De gebrekkigheid van het controlesysteem van BNP Paribas Fortis kwam aan het licht toen de nationale bank onderzoek deed naar een neef van het voormalige staatshoofd van Libië, Muammar Khadaffi (die vermoord werd tijdens de inval van de NAVO in het land in 2011).
In twee weken tijd komen BNP Paribas en ING, de twee grootste banken in België, in opspraak met ongure geldstromen. BNP kreeg een uiterst kleine boete (300.000 euro) van de nationale bank en die was bereid om geen ruchtbaarheid aan het dossier te geven, omdat BNP constructief meewerkte aan het onderzoek.
Bij ING werd er met iets zwaarder geschut geschoten: de boete bedraagt 750 miljoen euro en de financieel directeur heeft ontslag moeten nemen. Maar beide banken komen er zonder enige juridische vervolging vanaf. Als we de aanpak van de toezichthouders en het gerecht vandaag willen evalueren, moeten we ook kijken naar gelijkaardige schandalen waarbij beide banken enkele jaren geleden betrokken waren.

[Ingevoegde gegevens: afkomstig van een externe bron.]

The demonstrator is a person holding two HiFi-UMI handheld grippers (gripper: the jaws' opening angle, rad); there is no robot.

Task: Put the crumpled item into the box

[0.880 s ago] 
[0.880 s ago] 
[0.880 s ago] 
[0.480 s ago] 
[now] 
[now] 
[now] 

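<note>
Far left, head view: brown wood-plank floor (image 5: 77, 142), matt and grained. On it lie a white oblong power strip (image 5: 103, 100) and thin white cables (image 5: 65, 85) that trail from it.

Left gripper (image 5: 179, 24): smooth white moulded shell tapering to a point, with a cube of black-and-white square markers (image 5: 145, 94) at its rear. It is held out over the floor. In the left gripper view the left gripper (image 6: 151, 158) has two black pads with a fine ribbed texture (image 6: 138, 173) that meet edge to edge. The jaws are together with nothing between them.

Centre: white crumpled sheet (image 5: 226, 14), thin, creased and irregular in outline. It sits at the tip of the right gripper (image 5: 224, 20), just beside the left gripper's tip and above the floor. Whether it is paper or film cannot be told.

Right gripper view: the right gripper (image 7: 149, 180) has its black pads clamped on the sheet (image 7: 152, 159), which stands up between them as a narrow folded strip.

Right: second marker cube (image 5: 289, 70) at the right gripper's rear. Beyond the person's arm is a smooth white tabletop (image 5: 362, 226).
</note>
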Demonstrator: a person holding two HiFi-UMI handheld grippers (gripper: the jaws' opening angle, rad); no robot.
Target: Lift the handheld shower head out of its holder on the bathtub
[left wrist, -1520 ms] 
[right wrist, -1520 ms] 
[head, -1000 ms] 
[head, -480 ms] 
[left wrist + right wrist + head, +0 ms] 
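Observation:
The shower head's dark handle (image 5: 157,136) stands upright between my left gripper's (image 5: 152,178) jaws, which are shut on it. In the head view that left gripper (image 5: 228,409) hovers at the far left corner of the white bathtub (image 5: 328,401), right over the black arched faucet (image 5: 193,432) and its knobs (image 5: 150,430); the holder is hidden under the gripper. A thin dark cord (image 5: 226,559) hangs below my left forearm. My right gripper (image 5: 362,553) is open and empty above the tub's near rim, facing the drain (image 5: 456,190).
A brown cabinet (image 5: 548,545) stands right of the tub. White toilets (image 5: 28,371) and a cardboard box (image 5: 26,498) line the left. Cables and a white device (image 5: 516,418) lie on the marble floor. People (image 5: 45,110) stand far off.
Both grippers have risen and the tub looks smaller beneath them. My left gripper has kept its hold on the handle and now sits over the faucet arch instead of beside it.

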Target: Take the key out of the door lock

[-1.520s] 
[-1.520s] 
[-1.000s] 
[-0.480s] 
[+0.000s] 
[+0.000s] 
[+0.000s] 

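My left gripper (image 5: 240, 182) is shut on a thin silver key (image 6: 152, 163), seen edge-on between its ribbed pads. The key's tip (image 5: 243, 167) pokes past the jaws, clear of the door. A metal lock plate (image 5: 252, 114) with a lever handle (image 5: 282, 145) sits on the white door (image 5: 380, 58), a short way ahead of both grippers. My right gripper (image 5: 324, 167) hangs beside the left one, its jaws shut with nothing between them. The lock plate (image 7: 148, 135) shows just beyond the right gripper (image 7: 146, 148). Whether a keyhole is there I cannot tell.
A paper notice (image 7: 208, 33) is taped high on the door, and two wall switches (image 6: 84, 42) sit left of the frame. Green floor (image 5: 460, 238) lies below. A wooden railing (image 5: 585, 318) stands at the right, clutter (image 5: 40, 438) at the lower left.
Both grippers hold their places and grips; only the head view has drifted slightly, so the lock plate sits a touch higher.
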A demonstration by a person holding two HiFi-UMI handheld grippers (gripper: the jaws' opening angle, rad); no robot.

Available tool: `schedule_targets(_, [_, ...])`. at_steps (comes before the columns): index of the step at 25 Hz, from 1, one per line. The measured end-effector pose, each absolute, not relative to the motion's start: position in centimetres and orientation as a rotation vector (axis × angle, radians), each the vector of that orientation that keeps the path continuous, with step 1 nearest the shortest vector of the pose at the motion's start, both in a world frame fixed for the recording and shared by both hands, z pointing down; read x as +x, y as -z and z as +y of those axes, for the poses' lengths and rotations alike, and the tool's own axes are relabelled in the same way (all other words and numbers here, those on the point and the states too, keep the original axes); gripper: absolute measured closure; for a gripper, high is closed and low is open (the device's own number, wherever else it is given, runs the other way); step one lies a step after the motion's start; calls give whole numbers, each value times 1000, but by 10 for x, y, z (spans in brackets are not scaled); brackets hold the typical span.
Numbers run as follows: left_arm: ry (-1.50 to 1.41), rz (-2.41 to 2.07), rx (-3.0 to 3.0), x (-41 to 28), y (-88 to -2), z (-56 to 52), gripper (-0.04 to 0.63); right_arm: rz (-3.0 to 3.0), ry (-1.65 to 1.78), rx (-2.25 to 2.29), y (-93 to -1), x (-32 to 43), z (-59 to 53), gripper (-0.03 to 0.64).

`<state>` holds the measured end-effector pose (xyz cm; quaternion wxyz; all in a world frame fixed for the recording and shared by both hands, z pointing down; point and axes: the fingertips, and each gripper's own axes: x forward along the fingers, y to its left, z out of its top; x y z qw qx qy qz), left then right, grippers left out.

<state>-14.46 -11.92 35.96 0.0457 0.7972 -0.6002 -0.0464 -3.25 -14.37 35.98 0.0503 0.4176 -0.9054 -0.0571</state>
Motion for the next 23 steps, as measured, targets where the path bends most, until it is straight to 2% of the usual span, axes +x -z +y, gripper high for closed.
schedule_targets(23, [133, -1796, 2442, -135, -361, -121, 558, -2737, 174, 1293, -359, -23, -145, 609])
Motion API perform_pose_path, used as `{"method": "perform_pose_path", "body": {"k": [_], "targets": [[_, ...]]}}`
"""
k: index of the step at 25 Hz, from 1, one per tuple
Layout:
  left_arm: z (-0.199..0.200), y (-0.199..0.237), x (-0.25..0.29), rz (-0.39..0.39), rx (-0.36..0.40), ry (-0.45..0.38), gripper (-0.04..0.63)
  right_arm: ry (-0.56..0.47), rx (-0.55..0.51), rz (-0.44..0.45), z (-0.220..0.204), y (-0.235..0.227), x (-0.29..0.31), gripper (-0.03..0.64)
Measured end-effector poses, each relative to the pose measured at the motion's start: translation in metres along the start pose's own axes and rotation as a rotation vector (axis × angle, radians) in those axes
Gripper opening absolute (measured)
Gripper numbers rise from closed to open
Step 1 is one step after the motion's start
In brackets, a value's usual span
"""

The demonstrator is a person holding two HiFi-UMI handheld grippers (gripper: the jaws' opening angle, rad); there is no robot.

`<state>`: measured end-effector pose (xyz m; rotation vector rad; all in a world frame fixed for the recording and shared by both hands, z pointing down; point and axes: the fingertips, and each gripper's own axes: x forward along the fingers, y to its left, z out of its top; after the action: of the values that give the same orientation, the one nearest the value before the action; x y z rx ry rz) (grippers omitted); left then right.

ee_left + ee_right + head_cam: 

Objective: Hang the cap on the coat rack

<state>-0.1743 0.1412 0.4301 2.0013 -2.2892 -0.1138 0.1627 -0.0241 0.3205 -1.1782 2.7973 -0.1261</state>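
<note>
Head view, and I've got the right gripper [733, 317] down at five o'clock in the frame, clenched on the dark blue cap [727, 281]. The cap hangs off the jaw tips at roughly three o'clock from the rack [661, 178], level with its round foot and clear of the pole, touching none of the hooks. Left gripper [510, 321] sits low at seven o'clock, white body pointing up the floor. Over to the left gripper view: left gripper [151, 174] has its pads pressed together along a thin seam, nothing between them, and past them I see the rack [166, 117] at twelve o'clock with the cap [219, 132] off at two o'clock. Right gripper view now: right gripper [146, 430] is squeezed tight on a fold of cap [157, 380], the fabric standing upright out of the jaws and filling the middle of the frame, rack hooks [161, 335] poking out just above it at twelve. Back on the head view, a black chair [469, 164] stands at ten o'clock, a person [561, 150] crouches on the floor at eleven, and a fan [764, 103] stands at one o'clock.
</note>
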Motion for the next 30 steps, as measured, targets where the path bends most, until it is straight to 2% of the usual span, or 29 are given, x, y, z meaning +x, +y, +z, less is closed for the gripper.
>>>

In 2012 ontstond de uitdrukking Too big to jail toen de Amerikaanse justitie onderzoek deed naar de witwaspraktijken en het schenden van Amerikaanse embargo’s door de Britse bank HSBC. Hun dossier was een bom. Maar de Amerikaanse overheid vreesde dat de bank omver zou vallen als men de zaak naar het gerecht zou brengen. Er werd dan afgewogen dat de bank een boete van 2 miljard wel zou kunnen incasseren. Dit had voor de rest weinig te maken met wat er echt was misgegaan bij de bank.
Na HSBC zouden ook andere banken, waaronder ING en BNP Paribas, boetes krijgen voor gelijkaardige praktijken op industriële schaal. Voor BNP Paribas werd de boete wat groter (6,5 miljard euro) omdat de financiële markten stabieler waren en men dacht dat de bank ook wel een grotere boete zou kunnen incasseren. De voornaamste reactie hierop in Europa was dat de VS Europese banken een concurrentieel nadeel wou geven door hun hoge boetes te geven.
Toenmalige staatshoofden Elio Di Rupo en François Hollande hebben bij Obama gelobbyd om die boete te proberen verlagen. Dat onze grootbanken de wet naast zich neerlegden was hier bijzaak. Via getuigenissen van personeel van HSBC en het dossier dat de Amerikaanse justitie over BNP Paribas bekend maakte, werd nochtans duidelijk hoe toxisch de situatie binnen deze grootbanken is.
Compliance, het departement dat moet controleren of transacties wettelijk verlopen, hebben weinig macht. Bij BNP hebben zij meermaals bij het management aangeklopt. Ze hebben extern juridisch advies ingewonnen dat duidelijk aantoonde dat hun praktijken illegaal waren en het management besliste alsnog om met de transacties door te gaan omdat het om belangrijke klanten ging.
Bij HSBC leerden we dat de relatie tussen de hoofdzetel en de bijkantoren vooral commercieel was. Filialen moesten commerciële targets halen en die volgde de hoofdzetel strak op. De rest was bijzaak.
Naast de boetes moesten de banken onder toeziend oog van de Amerikaanse overheid ook interne hervormingen doorvoeren om te voorkomen dat dergelijke zaken in de toekomst nog kunnen gebeuren. Dat gelijkaardige praktijken vandaag weer aan het licht komen leert ons een aantal dingen.
Boetes van enkele miljarden euro lijken gigantisch, maar hebben weinig afschrikkingseffect. De interne hervormingen zijn niet efficiënt en de banken hebben er lak aan de wetgeving na te leven.
We moeten ons ook belangrijke vragen stellen: waarom grijpen toezichthouders en het gerecht niet kordater in? Zijn deze banken te groot om te controleren? In 2015 kwam Joris Luyendijk na enkele jaren zakenbankiers te interviewen tot de conclusie dat grootbanken geen strakke militaire organisaties zijn, maar ongeleide projectielen die in snel tempo de stabiliteit van de economie kunnen ondermijnen.
Als we zien hoe BNP Paribas, ING, toezichthouders en de overheden tien jaar na het begin van de bankencrisis omgaan met witwaspraktijken kunnen we niet anders dan vermoeden dat erg ongezonde machtsverhoudingen aan de basis liggen van dit gebrek aan daadkracht. In 2008 werd de oproep genegeerd om grootbanken op te breken in kleinere, beter beheersbare stukken. Het is nooit te laat om een vergissing recht te zetten, maar tien jaar crisis heeft wel aangetoond dat wachten de samenleving bloed, zweet, tranen en een heel pak geld kost.